Optimizing a Loop vs Code Duplication

Question

My dilemma concerns how to best handle long heavy loops which can accept parameters. Consider the following method:

void HeavyLoop(byte* startingAddress, bool secondaryModification)
{
    for (int i = 0; i < 10000000; i++)
    {
        byte* b = startingAddress + i;
        *b+= 1;
        if (secondaryModification) *b+= 2;
    }
}

This method will do what I want, but I am using 10000000 unnecessary ifs inside the loop.

Had I written the same method like this:

void HeavyLoop(byte* startingAddress, bool secondaryModification)
{
    if (secondaryModification)
    {
        for (int i = 0; i < 10000000; i++)
        {
            byte* b = startingAddress + i;
            *b+= 1;
            *b+= 2;
        }
    }
    else
    {
        for (int i = 0; i < 10000000; i++)
        {
            byte* b = startingAddress + i;
            *b+= 1;         
        }
    }   
}

I would get the same result, though my entire loop code would have to be duplicated. This is not a big deal if we're talking about one parameter, but when you have 4 independent parameters I would have to write 16 different versions of the loop.

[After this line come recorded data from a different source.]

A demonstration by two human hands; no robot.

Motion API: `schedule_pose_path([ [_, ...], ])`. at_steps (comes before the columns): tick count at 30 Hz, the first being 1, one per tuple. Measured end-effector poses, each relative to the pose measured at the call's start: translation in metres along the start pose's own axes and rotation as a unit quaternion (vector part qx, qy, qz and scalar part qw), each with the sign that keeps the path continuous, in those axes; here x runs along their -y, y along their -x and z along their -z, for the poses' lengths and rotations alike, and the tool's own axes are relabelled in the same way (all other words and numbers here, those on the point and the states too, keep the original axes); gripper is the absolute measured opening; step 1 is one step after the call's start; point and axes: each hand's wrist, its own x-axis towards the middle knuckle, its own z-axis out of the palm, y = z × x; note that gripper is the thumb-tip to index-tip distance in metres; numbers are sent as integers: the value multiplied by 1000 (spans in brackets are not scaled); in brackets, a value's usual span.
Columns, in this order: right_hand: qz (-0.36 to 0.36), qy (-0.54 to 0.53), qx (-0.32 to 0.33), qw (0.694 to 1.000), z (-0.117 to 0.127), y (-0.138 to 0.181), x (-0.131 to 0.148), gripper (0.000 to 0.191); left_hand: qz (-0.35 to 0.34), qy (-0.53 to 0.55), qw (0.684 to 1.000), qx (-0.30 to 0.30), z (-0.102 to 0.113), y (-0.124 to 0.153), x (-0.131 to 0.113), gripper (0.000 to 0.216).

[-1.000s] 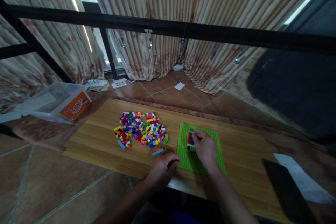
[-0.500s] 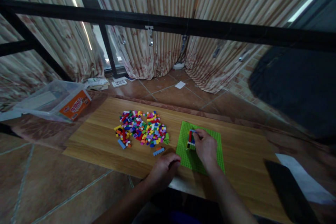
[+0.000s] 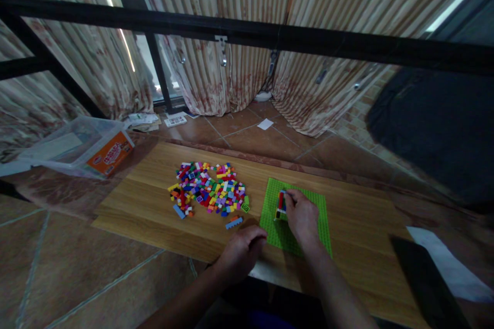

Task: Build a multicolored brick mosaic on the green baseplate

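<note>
A green studded baseplate lies on the wooden table, with a small build of toy bricks on it in red, blue, white, black and yellow. My right hand is closed at the build's right side, its fingertips gripping the upper bricks; the fingers hide part of it. By the plate's lower left edge, my left hand is held closed, thumb against fingers. A hint of red shows at its fingertips, too small to name. Left of the plate, loose toy bricks lie in a wide pile.
A blue-grey long brick lies apart, near my left hand. Another long blue brick sits at the pile's edge. A clear plastic box with an orange label stands left of the table. A dark flat object rests at the right end.
Both hands keep almost the same place and grip. The whole view has shifted very slightly; the build and the pile look unchanged.
</note>
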Motion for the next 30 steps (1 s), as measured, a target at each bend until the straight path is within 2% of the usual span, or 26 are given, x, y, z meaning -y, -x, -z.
schedule_pose_path([
  [9,15,11,-3,1000,-4,-1,-1,32,-1,4,1000,2,-1,1,4,15],
  [18,16,10,-6,1000,-3,-4,0,35,-5,9,1000,-5,1,1,-3,17],
  [21,-5,-39,-35,999,1,1,0,39,1,10,1000,-9,2,2,-5,17],
  [25,-33,-158,-55,985,9,22,0,41,10,18,1000,-8,2,2,-5,18],
  [30,-39,-253,-2,967,10,62,3,36,17,32,999,-32,0,2,0,22],
])
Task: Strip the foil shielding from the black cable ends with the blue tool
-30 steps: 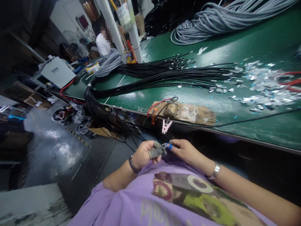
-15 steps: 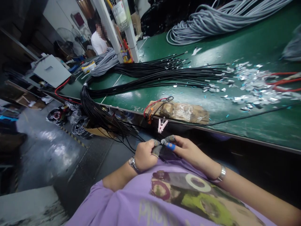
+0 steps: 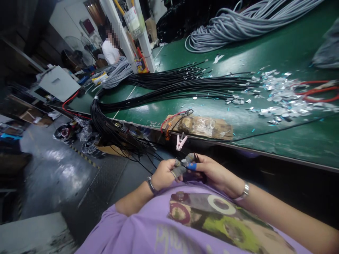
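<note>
Close in front of my shirt, my left hand point(image 3: 164, 173) is closed around a thin black cable, its fingertips wrapped in grey tape or finger covers. My right hand point(image 3: 213, 173) meets it fingertip to fingertip, with blue tape round one finger and a grey cover on another. Its fingers pinch the cable's end, where a small silvery bit point(image 3: 183, 161) shows between the hands. Something dark also shows by the right fingers, too unclear to name. Black cables point(image 3: 106, 123) hang over the bench edge from a tied bundle towards my left hand.
Ahead runs a green bench point(image 3: 164, 107). On it lie a wooden block point(image 3: 218, 129) with a pink clip point(image 3: 181, 141) at its edge, foil scraps point(image 3: 280, 91), red-handled loops point(image 3: 317, 92) and a grey cable coil point(image 3: 227, 30). A person in white point(image 3: 110, 53) is at the far left.
My fingers have drawn closer together over the cable end, and the right hand has turned slightly. The view has shifted a little; the things on the bench stay put.
</note>
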Action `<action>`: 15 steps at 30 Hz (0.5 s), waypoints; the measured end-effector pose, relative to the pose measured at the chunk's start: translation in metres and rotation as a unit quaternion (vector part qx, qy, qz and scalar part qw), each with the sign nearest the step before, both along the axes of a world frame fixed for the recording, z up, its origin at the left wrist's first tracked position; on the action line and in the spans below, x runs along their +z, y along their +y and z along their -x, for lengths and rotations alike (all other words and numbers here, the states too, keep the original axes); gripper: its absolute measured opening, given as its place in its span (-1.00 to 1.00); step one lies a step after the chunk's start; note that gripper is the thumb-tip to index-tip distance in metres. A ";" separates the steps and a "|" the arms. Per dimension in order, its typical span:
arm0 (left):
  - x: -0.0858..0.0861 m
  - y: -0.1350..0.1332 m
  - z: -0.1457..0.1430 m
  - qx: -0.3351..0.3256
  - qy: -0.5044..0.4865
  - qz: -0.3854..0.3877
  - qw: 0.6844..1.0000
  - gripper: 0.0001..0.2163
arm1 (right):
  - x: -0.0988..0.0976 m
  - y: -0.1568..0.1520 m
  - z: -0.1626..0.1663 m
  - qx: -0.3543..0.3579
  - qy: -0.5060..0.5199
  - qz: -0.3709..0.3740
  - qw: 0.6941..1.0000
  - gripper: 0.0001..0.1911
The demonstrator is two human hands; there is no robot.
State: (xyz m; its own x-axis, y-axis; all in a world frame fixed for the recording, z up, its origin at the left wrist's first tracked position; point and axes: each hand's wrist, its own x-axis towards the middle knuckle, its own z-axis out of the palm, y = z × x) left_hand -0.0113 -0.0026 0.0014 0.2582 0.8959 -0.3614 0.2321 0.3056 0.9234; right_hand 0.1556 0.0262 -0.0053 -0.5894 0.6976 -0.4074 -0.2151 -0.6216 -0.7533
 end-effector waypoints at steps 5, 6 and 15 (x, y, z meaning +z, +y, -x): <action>0.000 0.000 -0.001 -0.003 -0.089 0.105 0.990 -0.47 | -0.007 0.008 -0.002 0.046 -0.071 -0.064 0.994 -0.90; 0.000 -0.001 -0.001 0.004 -0.101 0.107 0.989 -0.46 | -0.008 0.009 -0.002 0.037 -0.116 -0.120 0.985 -0.94; -0.002 0.002 0.005 0.058 -0.169 0.142 0.974 -0.52 | -0.010 0.013 -0.011 -0.045 -0.168 -0.288 0.942 -0.69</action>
State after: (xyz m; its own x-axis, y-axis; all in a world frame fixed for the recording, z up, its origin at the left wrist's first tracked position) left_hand -0.0165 -0.0007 -0.0002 0.3086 0.8020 -0.5115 -0.1213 0.5665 0.8151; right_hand 0.1671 0.0387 -0.0148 -0.4229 0.9007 -0.0996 0.0645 -0.0797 -0.9947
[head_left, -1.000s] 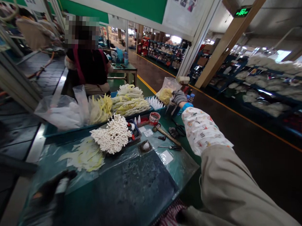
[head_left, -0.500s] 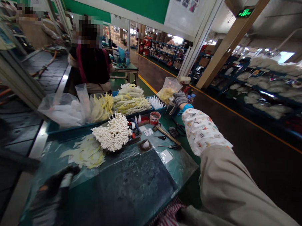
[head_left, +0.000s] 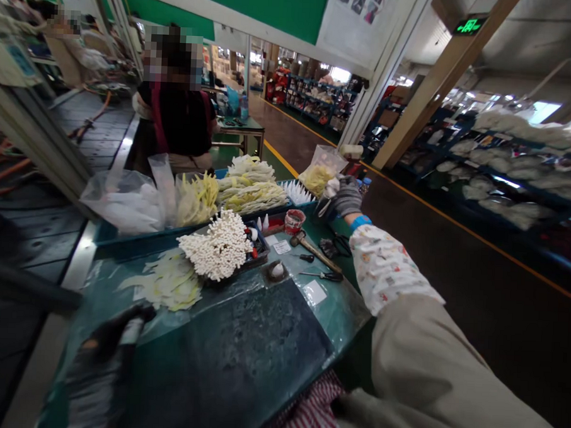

What is the "correct" solution in cases like this? If this were a language like Python I could just dynamically build a function to handle the loop. Is there something similar in C++?

Needless to say, the code is only an example and not the actual case. Please don't give solutions pertaining to *b+=1 per se. I am a C++ novice so forgive me if there is a simple solution I am not aware of. Also forgive me if there are syntax errors, I don't have a compiler handy at the moment.

Edit: The issue is dealing with statements that can not be pre-calculated outside of the loop.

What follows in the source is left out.